When you reach the line containing "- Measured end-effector", stop after it; until then, copy each line of the listing exactly, starting with the first.
****************
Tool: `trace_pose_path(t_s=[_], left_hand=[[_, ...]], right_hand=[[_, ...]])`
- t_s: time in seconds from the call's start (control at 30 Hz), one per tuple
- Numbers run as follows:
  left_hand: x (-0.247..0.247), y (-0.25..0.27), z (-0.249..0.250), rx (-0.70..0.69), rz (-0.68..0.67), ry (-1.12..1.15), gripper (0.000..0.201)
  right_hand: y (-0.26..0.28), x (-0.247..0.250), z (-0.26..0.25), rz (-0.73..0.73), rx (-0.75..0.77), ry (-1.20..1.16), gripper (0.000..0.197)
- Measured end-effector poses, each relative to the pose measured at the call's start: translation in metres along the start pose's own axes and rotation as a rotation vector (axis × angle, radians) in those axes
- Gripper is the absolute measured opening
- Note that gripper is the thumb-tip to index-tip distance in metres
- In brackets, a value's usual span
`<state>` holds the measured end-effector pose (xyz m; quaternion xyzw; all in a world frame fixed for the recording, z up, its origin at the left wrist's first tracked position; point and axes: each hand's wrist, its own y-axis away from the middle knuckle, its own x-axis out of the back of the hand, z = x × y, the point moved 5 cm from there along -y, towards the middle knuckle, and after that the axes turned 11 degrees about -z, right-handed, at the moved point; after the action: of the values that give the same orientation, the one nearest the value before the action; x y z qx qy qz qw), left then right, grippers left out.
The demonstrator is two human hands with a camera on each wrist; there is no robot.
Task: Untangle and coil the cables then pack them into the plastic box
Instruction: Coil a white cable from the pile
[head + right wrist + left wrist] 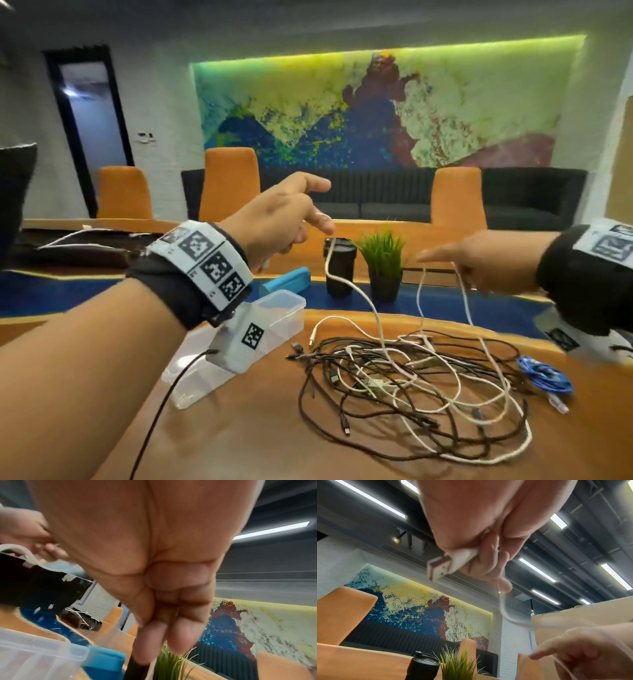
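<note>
While left grip (284,219) pinches white cable (346,284), tangle (411,387) lies below.

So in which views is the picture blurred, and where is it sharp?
Head view: mostly sharp, the cable pile is clear, the right hand slightly smeared. Left wrist view: the white plug fairly sharp, the cable below it streaked. Right wrist view: strongly motion-blurred, the plastic box soft.

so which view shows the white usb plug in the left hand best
The left wrist view: the white USB plug fills the centre, gripped by the left hand. The head view shows only the white cable trailing below that hand; the right wrist view doesn't show the plug.
</note>
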<state>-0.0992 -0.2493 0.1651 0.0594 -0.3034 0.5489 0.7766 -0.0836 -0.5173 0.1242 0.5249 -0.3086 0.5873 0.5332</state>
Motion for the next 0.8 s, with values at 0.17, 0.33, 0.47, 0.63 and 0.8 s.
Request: trace_pose_path(t_s=[0.17,0.33,0.47,0.63,0.8], left_hand=[[0.000,-0.010,0.005,-0.061,-0.032,0.173,0.042],[-0.020,-0.021,0.007,-0.028,-0.089,0.544,0.025],[-0.032,-0.021,0.003,-0.020,-0.184,0.562,0.020],[-0.046,-0.017,-0.023,-0.044,-0.266,0.444,0.022],[-0.057,-0.024,-0.044,-0.097,-0.248,0.663,0.022]], right_hand=[[0.016,0.043,0.002,0.443,0.114,-0.617,0.036],[0.015,0.040,-0.080,0.206,0.552,-1.190,0.034],[-0.005,0.032,-0.074,0.261,0.551,-1.627,0.010],[-0.007,0.033,-0.050,0.417,0.474,-1.681,0.018],[-0.014,0.030,-0.037,0.762,0.269,-1.497,0.017]])
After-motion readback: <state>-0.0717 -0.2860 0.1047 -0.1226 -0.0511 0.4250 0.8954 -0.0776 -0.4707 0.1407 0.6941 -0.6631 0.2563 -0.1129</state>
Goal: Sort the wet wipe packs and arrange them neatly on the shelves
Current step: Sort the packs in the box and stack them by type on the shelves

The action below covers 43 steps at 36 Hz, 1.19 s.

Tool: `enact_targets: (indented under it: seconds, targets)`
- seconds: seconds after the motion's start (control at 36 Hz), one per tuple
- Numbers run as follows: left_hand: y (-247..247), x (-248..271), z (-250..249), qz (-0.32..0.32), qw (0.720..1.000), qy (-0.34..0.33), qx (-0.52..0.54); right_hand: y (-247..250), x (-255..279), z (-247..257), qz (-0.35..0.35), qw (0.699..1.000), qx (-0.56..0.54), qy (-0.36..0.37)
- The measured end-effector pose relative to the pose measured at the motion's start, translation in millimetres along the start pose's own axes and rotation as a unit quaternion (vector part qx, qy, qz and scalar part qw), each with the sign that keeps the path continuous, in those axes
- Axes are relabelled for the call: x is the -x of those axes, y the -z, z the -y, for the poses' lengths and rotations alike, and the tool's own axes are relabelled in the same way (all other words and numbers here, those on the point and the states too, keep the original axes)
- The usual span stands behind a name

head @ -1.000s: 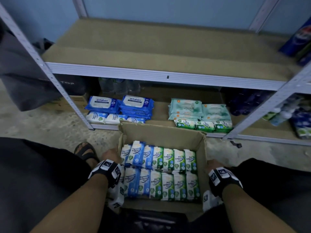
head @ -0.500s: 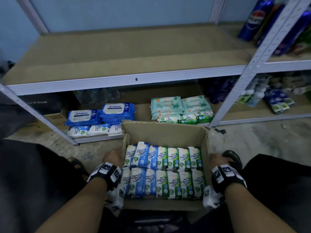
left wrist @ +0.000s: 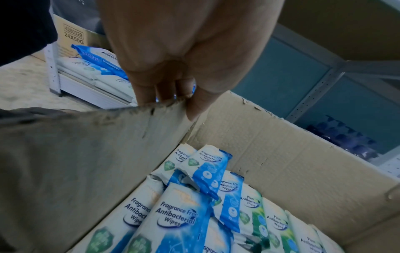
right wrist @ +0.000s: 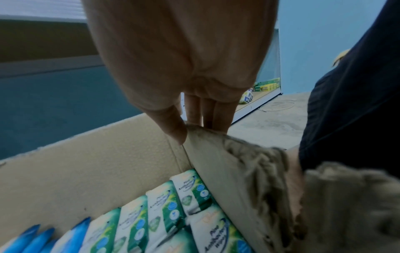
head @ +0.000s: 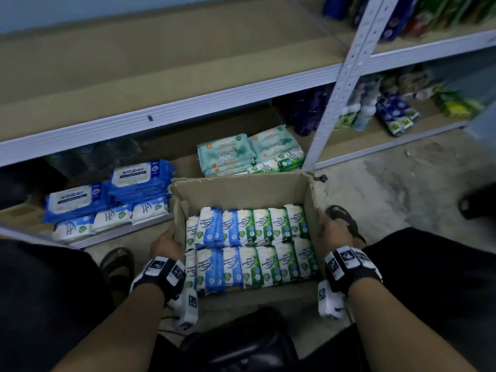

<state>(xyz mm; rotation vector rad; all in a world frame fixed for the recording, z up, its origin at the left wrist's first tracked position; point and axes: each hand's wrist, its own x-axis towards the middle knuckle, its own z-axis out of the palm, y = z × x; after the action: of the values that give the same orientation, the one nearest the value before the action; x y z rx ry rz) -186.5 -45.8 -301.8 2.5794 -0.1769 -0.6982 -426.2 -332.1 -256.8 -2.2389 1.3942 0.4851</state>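
Both my hands, left (head: pixel 167 241) & right (head: pixel 334 229), fingers pinching cardboard box (head: pixel 243 190) walls; wipe packs (head: pixel 249 248) between; lift level, rims torn.

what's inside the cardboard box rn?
The cardboard box holds two rows of upright wipe packs: blue fragrance-free packs on its left, green pine packs on its right. Anything beneath them is hidden.

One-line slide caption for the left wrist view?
Left hand grips the cardboard box wall above blue wipe packs.
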Motion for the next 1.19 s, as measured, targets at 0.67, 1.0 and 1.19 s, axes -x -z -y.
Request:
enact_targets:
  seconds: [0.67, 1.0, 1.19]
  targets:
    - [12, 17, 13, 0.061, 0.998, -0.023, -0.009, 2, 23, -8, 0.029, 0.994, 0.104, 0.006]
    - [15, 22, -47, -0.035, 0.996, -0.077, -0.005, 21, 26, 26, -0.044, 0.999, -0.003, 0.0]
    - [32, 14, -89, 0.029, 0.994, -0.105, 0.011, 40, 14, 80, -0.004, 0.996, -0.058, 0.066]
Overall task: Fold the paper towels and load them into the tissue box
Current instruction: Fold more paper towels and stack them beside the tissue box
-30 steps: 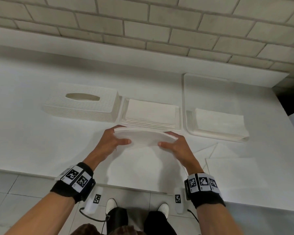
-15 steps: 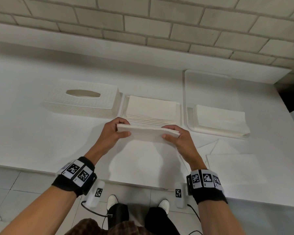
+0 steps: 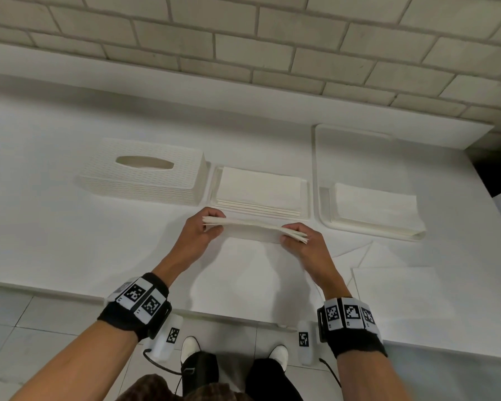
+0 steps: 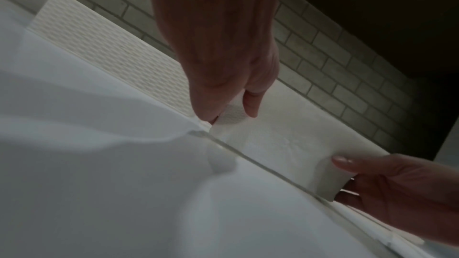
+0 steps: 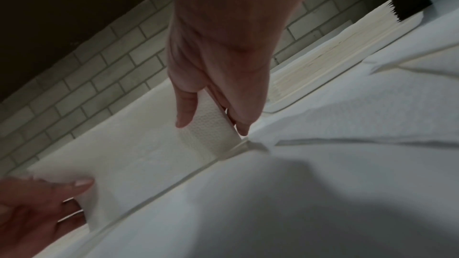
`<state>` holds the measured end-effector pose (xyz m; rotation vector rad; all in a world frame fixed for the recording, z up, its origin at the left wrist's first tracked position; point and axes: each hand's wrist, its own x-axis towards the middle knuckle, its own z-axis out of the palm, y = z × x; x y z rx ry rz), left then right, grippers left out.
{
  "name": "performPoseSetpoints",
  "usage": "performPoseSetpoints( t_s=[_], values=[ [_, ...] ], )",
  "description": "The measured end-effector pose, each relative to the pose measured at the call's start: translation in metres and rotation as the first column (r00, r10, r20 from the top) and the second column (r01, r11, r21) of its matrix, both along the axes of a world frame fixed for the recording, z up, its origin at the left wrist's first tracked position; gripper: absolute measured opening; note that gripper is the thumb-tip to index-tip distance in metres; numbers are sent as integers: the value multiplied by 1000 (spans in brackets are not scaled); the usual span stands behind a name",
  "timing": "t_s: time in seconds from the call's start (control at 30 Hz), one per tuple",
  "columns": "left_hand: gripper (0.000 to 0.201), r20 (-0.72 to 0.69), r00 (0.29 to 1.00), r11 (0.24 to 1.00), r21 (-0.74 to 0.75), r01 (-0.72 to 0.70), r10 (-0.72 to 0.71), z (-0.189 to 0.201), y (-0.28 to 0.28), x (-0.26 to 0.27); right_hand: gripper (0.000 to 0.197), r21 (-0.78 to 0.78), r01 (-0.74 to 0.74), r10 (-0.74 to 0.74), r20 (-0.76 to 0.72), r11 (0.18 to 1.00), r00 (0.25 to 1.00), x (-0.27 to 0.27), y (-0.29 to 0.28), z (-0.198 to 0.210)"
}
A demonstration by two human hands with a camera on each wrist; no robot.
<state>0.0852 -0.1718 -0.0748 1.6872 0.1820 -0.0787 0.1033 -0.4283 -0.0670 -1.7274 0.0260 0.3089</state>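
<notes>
I hold a folded white paper towel (image 3: 253, 230) by its two ends, lifted above the counter. My left hand (image 3: 204, 227) pinches its left end (image 4: 231, 117) between thumb and fingers. My right hand (image 3: 297, 237) pinches the right end (image 5: 211, 125) the same way. Just beyond it, a low tray (image 3: 305, 198) holds a stack of folded towels (image 3: 258, 188). The white woven tissue box (image 3: 145, 175) with its oval slot stands to the left of that tray.
A larger white tray (image 3: 359, 146) at the right holds another towel stack (image 3: 376, 208). Loose unfolded sheets (image 3: 394, 285) lie on the counter at the right front. A brick wall (image 3: 243, 39) runs behind. The counter's front edge is close to my wrists.
The towel has gone from a bowed, half-folded sheet on the counter to a flatter folded strip, raised and carried a little toward the tray of folded towels.
</notes>
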Motion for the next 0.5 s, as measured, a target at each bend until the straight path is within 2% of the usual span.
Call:
performPoseSetpoints(
  t_s=[0.23, 0.33, 0.5],
  values=[
    [27, -17, 999, 999, -10, -31, 31, 0, 3, -1, 14, -1, 20, -20, 14, 1000, 1000, 1, 1, 0],
    [25, -23, 999, 999, -24, -37, 36, 0, 3, 1, 16, 18, 44, -44, -24, 999, 999, 2, -1, -1],
    [19, -29, 996, 996, 39, -82, 83, 5, 1, 8, 17, -34, 71, -71, -2, 997, 997, 5, -1, 3]
  ],
)
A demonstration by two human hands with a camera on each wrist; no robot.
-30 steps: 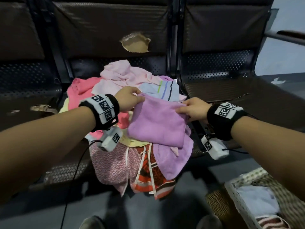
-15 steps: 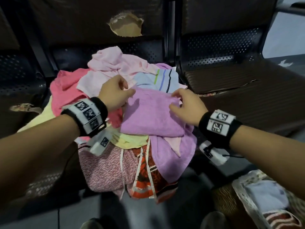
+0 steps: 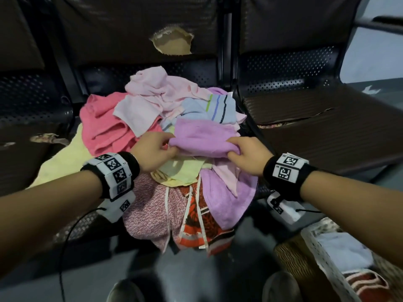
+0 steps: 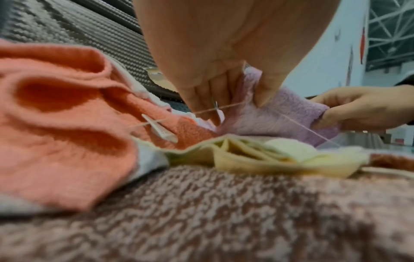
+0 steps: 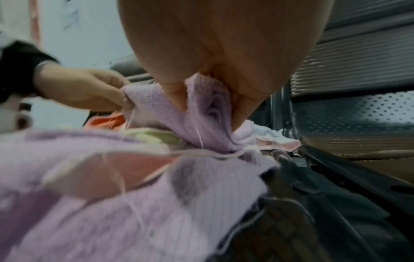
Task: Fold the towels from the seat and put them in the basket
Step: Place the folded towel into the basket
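Observation:
A heap of towels (image 3: 139,118) covers the middle seat of a dark bench. On top lies a folded lilac towel (image 3: 204,138). My left hand (image 3: 156,150) pinches its near left corner between thumb and fingers, and my right hand (image 3: 246,153) grips its near right corner. In the left wrist view my left hand (image 4: 233,88) holds the lilac towel (image 4: 280,117) above a coral towel (image 4: 56,124). The right wrist view has my right hand (image 5: 208,95) curled round bunched folds of the lilac towel (image 5: 201,124). A white woven basket (image 3: 322,256) with folded towels sits at the bottom right.
The bench backrest has a torn hole (image 3: 173,43). The right seat (image 3: 316,125) holds no towels. A second lilac towel (image 3: 226,199), a red patterned one (image 3: 196,223) and a pink speckled one (image 3: 148,212) hang over the seat's front edge. My shoes (image 3: 126,290) show on the floor below.
Both hands have slid from the lilac towel's far edge down to its near corners and taken hold there. The towel now lies shorter, folded over on itself.

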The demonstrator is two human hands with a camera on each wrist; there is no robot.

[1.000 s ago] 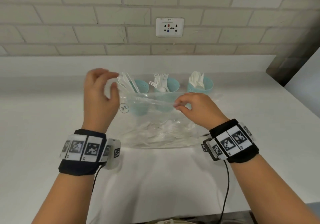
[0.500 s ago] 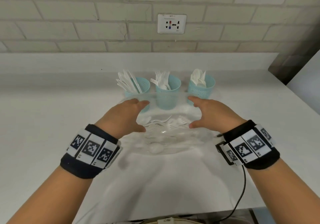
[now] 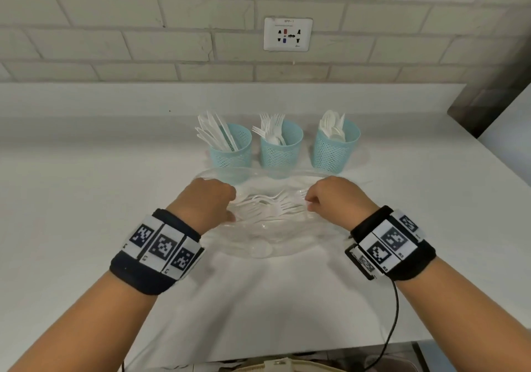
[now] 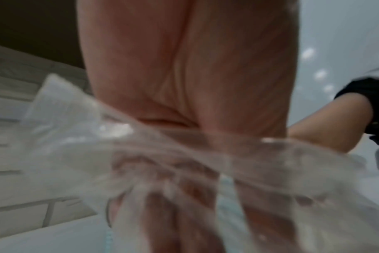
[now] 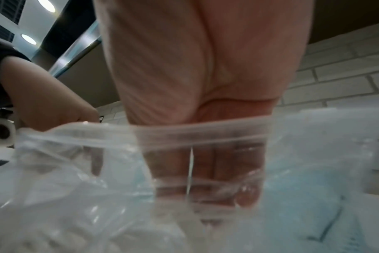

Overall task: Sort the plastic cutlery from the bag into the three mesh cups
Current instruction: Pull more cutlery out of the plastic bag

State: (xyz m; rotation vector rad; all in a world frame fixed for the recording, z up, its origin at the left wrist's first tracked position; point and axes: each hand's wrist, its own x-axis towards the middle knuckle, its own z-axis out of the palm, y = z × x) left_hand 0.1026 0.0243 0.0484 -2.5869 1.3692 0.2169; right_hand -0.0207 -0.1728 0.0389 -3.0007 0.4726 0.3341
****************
Your solution
Tool: `trace_pose_path(t_s=[_], left_hand=[[_, ...]], right_hand=[[_, ...]])`
- t_s: time in seconds from the call's start (control at 30 Hz), one per tuple
- Numbers run as follows:
  left_hand: x (-0.247..0.247), y (-0.25..0.27), z (-0.249..0.250), rx (-0.70..0.69), rz (-0.68..0.67), ry (-1.12..1.15), gripper (0.000..0.201)
  right_hand: y (-0.26..0.28), x (-0.247..0.250), z (-0.26..0.25), rz (-0.73..0.73), rx (-0.75..0.77), ry (-1.20..1.16), gripper (0.000..0.197)
- Measured end-effector poses, each relative to the pose measured at the call's start: translation in metres along the start pose's own axes and rotation as a rotation vector (axis × angle, radians) in those axes

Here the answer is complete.